- Born: Georgiana FitzRoy 3 October 1792
- Died: 11 May 1821 Apsley House, London
- Spouse(s): Henry Somerset, Marquess of Worcester ​ ​(m. 1814; died 1821)​
- Issue: Lady Charlotte Augusta Frederica Somerset Lady Georgiana Charlotte Anne Somerset Lady Anne Harriet Charlotte Somerset
- Father: Hon. Henry FitzRoy
- Mother: Lady Anne Wellesley

= Georgiana Somerset, Marchioness of Worcester =

Georgiana Somerset, Marchioness of Worcester ( FitzRoy; 3 October 1792 - 11 May 1821), formerly Georgiana Frederica Fitzroy, was the first wife of Henry Somerset, 7th Duke of Beaufort, but died prior to his inheriting the dukedom.

==Early life==
Georgiana was a daughter of the Hon. Henry FitzRoy, a son of Lord Southampton, and his wife, Lady Anne Wellesley, a sister of Arthur Wellesley, 1st Duke of Wellington. Following the death of Georgiana's father, her mother married Charles Culling Smith and had a daughter and a son.

==Personal life==
Georgiana was a friend of Princess Charlotte of Wales (died 1817), the daughter of the Prince of Wales (the future King George IV of the United Kingdom), and her engagement to Somerset, the future duke of Beaufort, was announced at a ball given by the prince at Carlton House. They married on 25 July 1814, when he was known as Marquess of Worcester. He had been a junior officer under her uncle, the Duke of Wellington, who gave Georgiana away at the wedding. The following week, the marquess's uncle, Lord FitzRoy Somerset, married another of Wellington's nieces, Lady Emily Harriet Wellesley-Pole; she was also given away by the duke.

Before her death on in 1821, they were the parents of three daughters:

- Lady Charlotte Augusta Frederica Somerset (1816–1850), who married Austrian diplomat Baron Philipp von Neumann.
- Lady Georgiana Charlotte Anne Somerset (1817–1884), who married Christopher Bethell-Codrington, MP.
- Lady Anne Harriet Charlotte Somerset (1819–1877), who married Colonel Philip James of Dorset.

===Death===
Georgiana died at Apsley House, the home of the Duke of Wellington, of an "internal inflammation", only a week after attending a ball. Diarist Charles Greville wrote:She has been snatched from life at a time when she was becoming every day more fit to live, for her mind, her temper, and her understanding were gradually and rapidly improving; she had faults, but her mind was not vicious, and her defects may be ascribed to her education and to the actual state of the society in which she lived. Her virtues were inherent in her character; every day developed them more and more, and they were such as to make the happiness of all who lived with her and to captivate the affection of all who really knew her.

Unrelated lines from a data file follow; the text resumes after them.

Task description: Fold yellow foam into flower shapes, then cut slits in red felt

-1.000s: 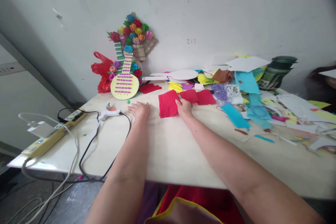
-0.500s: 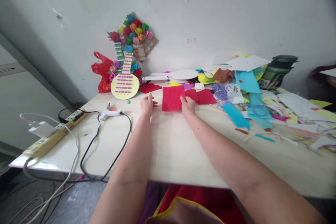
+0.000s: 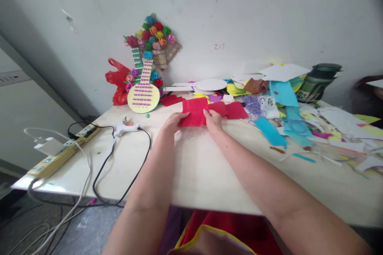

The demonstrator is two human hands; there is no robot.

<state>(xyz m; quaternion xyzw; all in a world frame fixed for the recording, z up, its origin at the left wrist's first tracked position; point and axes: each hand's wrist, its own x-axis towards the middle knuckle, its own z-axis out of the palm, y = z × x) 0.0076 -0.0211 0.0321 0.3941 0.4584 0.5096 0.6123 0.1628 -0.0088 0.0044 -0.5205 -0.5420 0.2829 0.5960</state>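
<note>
Between my hands, above the table, is a square piece of red crepe paper [image 3: 194, 112]. My left hand [image 3: 174, 122] pinches its left edge, thumb on the front. At its right edge my right hand [image 3: 213, 120] grips it between thumb and fingers. Just behind my right hand, more red paper [image 3: 235, 110] lies on the table. Another dark red piece [image 3: 171, 100] lies beyond my left hand.
A glue gun [image 3: 127, 128] with a black cord and a power strip [image 3: 64, 151] lie at left. Behind stand a yellow paper lute [image 3: 143, 97] and a red plastic bag [image 3: 116, 83]. Paper scraps, purple yarn [image 3: 253, 105] and a green bottle [image 3: 317, 82] are at right.
My left hand has moved right and taken hold of the red paper's left edge; before, it was apart from it. My right hand still holds the other edge.
</note>
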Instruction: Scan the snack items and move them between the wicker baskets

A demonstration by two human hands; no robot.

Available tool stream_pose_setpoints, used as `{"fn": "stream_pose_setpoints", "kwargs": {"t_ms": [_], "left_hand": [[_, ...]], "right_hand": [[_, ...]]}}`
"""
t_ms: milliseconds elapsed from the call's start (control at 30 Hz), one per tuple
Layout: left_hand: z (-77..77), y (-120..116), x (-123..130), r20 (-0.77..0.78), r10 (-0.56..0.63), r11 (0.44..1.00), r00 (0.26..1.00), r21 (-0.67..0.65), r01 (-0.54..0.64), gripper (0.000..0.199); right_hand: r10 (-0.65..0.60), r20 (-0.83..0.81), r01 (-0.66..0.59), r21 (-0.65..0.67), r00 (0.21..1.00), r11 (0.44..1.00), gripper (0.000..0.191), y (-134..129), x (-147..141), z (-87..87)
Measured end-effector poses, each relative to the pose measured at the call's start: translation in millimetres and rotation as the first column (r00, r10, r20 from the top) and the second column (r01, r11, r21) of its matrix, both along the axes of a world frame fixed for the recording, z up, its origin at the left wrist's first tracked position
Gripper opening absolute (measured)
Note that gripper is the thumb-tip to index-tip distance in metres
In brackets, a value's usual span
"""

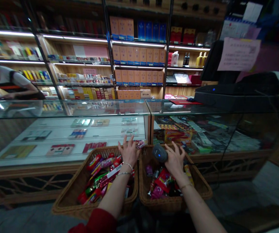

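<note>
My left hand [129,151] is over the back right part of the left wicker basket [69,193], fingers spread, with a small pink wrapped item [141,144] at its thumb side. Under my left forearm lie several colourful packets [98,179]. Above the right wicker basket [143,191], my right hand [175,160] holds a dark grey scanner [159,153] with a blue light, some of its fingers stretched out. Below it in that basket are a red packet [163,180] and a magenta packet [156,192].
Behind the baskets stands a glass display counter [95,108] with flat boxes inside. On its right are a dark monitor [210,61] and a device [241,92]. Lit shelves of boxes [139,55] line the wall. A person [13,81] leans at the far left.
</note>
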State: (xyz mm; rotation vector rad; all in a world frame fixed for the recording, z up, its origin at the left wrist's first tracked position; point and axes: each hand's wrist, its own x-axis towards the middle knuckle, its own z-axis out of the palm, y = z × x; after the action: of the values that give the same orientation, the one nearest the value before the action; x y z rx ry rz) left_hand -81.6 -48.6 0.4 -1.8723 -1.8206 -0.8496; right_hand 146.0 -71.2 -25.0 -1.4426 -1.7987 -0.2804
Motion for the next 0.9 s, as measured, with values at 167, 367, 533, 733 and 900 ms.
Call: {"fn": "stream_pose_setpoints", "kwargs": {"t_ms": [167, 367, 533, 733, 900], "left_hand": [[-6.5, 5, 0, 0.003, -0.019, 1.0, 1.0, -0.006, 0.019, 0.027], [-9.9, 6, 0, -0.001, -0.023, 1.0, 1.0, -0.014, 0.023, 0.029], [-9.4, 6, 2, 0.016, -0.043, 0.999, 0.999, -0.031, 0.043, 0.028], [-10.1, 6, 4, 0.019, -0.048, 0.998, 0.999, -0.041, 0.049, 0.026], [-11.7, 6, 5, 0.003, -0.04, 0.998, 0.999, -0.04, 0.04, 0.026]], "right_hand": [[0.036, 0.018, -0.036, -0.004, 0.999, 0.999, 0.027, -2, -2, 0.9], [0.062, 0.001, -0.062, -0.016, 0.998, 0.998, 0.027, -1, -5, 3.4], [0.07, -0.017, -0.071, -0.009, 0.997, 0.997, 0.024, 0, -6, 2.4], [0.076, -0.021, -0.076, -0.01, 0.997, 0.997, 0.023, 0, -4, 1.3], [0.069, -0.021, -0.069, 0.004, 0.997, 0.998, 0.022, -2, -4, 2.5]]}}
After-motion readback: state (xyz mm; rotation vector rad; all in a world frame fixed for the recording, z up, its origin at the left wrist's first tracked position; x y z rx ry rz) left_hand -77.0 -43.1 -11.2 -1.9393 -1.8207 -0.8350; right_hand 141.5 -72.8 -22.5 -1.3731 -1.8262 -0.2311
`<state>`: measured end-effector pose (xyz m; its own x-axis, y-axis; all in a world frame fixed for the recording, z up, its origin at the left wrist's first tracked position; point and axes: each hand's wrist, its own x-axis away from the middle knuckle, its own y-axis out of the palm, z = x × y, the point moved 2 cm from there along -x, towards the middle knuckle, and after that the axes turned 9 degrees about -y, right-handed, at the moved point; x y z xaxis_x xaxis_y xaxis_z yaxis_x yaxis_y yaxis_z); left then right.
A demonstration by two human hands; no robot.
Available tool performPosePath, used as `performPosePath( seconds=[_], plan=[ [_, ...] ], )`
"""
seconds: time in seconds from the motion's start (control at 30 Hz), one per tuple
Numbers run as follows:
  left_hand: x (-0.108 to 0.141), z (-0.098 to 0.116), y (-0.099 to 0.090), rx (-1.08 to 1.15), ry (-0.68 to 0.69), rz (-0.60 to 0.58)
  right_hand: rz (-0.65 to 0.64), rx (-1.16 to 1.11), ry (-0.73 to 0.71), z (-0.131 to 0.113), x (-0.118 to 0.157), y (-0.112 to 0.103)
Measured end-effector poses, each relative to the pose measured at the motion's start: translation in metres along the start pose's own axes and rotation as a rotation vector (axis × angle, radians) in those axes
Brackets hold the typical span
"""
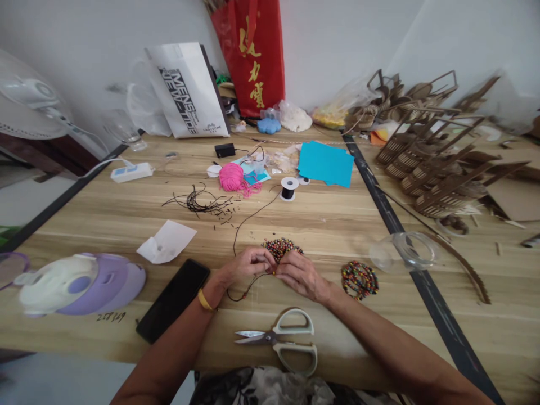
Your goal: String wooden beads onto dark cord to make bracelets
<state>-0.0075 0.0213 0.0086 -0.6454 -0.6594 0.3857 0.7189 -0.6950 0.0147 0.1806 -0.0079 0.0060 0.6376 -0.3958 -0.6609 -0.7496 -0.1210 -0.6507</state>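
Observation:
My left hand is closed in a pinch on a thin dark cord, which runs from a black spool. Close beside it, my right hand pinches a small yellowish bead at the cord. A few reddish beads sit on the cord's loop below my left hand. Just behind my fingers lies a pile of multicoloured beads. Strung beads lie coiled to the right of my right hand.
White-handled scissors lie near the front edge, a black phone left of them. Further back are black cord pieces, pink yarn and blue sheets. Small woven baskets stand at the right.

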Motion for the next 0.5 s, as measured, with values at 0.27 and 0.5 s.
performPosePath(
  seconds=[0.27, 0.5],
  plan=[
    [-0.0012, 0.0013, 0.0041, 0.023, 0.050, -0.061, -0.043, -0.036, 0.011, -0.0009, -0.0004, 0.0002],
    [0.0002, 0.0033, 0.0035, -0.009, 0.021, -0.050, -0.029, -0.025, -0.004, 0.0007, 0.0008, 0.0014]
  ],
)
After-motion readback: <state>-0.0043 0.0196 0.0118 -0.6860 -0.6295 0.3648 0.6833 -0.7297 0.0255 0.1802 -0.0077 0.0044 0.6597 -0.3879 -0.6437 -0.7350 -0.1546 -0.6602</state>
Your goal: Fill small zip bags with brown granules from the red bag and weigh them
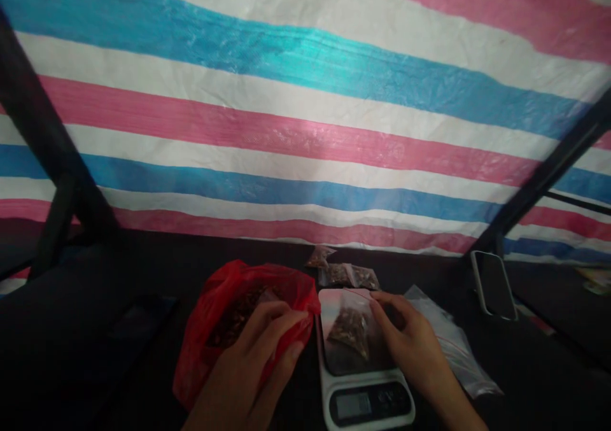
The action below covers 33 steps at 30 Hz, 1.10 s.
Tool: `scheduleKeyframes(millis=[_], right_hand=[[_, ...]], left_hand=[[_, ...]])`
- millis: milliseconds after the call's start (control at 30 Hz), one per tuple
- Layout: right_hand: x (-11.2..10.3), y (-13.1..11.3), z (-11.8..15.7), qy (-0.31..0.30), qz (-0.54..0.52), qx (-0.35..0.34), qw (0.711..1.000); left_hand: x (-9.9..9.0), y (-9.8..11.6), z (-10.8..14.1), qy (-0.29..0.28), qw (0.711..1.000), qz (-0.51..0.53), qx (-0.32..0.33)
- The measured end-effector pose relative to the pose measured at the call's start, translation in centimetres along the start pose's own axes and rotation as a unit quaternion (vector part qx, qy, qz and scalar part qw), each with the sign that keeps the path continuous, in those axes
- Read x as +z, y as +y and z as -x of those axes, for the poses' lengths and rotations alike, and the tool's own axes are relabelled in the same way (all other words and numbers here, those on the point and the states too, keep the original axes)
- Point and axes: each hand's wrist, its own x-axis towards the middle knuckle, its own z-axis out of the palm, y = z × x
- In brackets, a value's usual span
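My left hand (260, 361) is closed on the near rim of a red plastic bag (193, 354), which stands open with small brown dried pieces (236, 319) inside. Between thumb and fingertips, my right hand (413, 335) pinches the upper right corner of a small clear zip bag (351, 329). That bag holds similar brown pieces at its bottom and lies on the plate of a white digital scale (325, 380). The scale's display (353, 405) faces me, but its digits are too dim to read.
Behind the scale lie several small filled zip bags (337, 275). Flat clear zip bags (458, 348) are stacked right of my right hand. A phone (494, 284) leans further right. Dark posts (57, 144) stand before a striped sheet (305, 125).
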Motion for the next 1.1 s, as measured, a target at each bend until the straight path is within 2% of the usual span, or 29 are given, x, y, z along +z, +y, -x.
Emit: scheduleKeyframes(millis=[133,333,433,567,800,1100], right_hand=[[-1.0,1.2,-0.4,0.067,0.004,0.022,0.997],[-1.8,2.3,-0.4,0.13,-0.005,0.024,0.991],[-1.6,2.1,-0.4,0.131,-0.013,0.0,0.991],[-1.3,1.7,-0.4,0.122,-0.013,-0.033,0.992],[-0.5,2.3,-0.2,0.085,-0.008,-0.058,0.995],[0.9,3.3,0.2,0.06,-0.015,-0.031,0.998]], left_hand=[[-0.5,-1.2,0.3,-0.007,0.996,-0.076,0.045],[-0.9,-2.5,0.0,0.036,0.982,-0.148,0.112],[-1.1,-2.2,-0.7,0.067,0.974,-0.161,0.147],[-1.4,-2.1,-1.0,0.107,0.969,-0.157,0.157],[-2.1,-2.3,-0.9,0.137,0.956,-0.17,0.196],[-2.8,-2.7,-0.8,0.11,0.951,-0.187,0.222]])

The Journal of Harriet Arbuthnot notes:
She was only 28, one of the handsomest women in England, had made the most brilliant marriage and was flattered, followed and admired by all the world. It is sad to contrast all this brilliancy with the cold and dreary grave that will so soon close over her; and yet she will then have more tranquility, for her prospects were not happy ones. Lord Worcester, overwhelmed with debts, had lately had executions in his house and, if the Duke of Wellington had not given her rooms in his house, she would not have had a hole to put her head into. . . . .

Her deathbed was attended by wild exhibitions of grief from many of her female friends, who were distraught by the great pain she endured. Her last words were "I never thought death could hurt so much."

A year after the death of his wife, on 29 June 1822, the Marquess of Worcester married her younger half-sister, Emily Frances Smith. Under church law, the proximity of the relationship meant that the marriage could have been voided during the couple's lifetime; this was one of several cases that led to changes in the law under the Marriage Act 1836. The marriage led to a bitter quarrel between the Duke of Wellington, who opposed it and his sister Anne, Emily and Georgiana's mother, who supported it, and they were never close again.